◆ Work instructions ◆
From the first line to the last, repeat the data exactly but leave out the pictures.
* * *
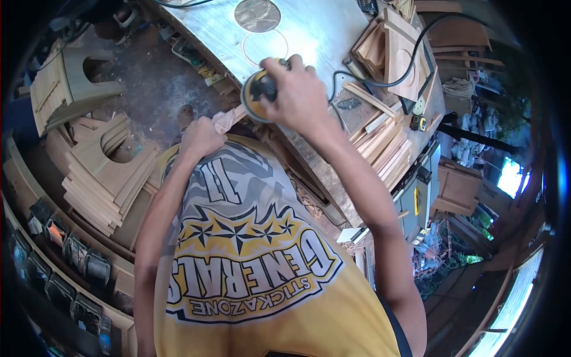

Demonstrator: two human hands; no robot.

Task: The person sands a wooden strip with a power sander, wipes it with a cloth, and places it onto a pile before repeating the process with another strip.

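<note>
A yellow and black power sander (pixel 259 95) is gripped from above by my right hand (pixel 300 95), at the near edge of the pale workbench board (pixel 223 30). My left hand (pixel 203 137) is closed around one end of a light wood strip (pixel 238 113), with something pale and crumpled beside the fingers. The strip's other end reaches the sander's round pad; whether they touch is unclear. A dark cord (pixel 380 85) runs over the bench to the right of my right hand.
Stacked curved wood panels (pixel 110 172) stand at the left, with another panel group (pixel 71 86) above them. Wood strips (pixel 383 149) and a framed panel (pixel 401 56) lie on the bench's right part, near a tape measure (pixel 418 123). Bins (pixel 74 250) line the lower left.
</note>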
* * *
◆ Completed task ◆
Demonstrator: two human hands; no robot.

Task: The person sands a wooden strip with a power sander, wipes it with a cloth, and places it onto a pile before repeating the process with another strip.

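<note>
A yellow and black power sander (pixel 259 95) is gripped from above by my right hand (pixel 300 95), at the near edge of the pale workbench board (pixel 223 30). My left hand (pixel 203 137) is closed around one end of a light wood strip (pixel 238 113), with something pale and crumpled beside the fingers. The strip's other end reaches the sander's round pad; whether they touch is unclear. A dark cord (pixel 380 85) runs over the bench to the right of my right hand.
Stacked curved wood panels (pixel 110 172) stand at the left, with another panel group (pixel 71 86) above them. Wood strips (pixel 383 149) and a framed panel (pixel 401 56) lie on the bench's right part, near a tape measure (pixel 418 123). Bins (pixel 74 250) line the lower left.
</note>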

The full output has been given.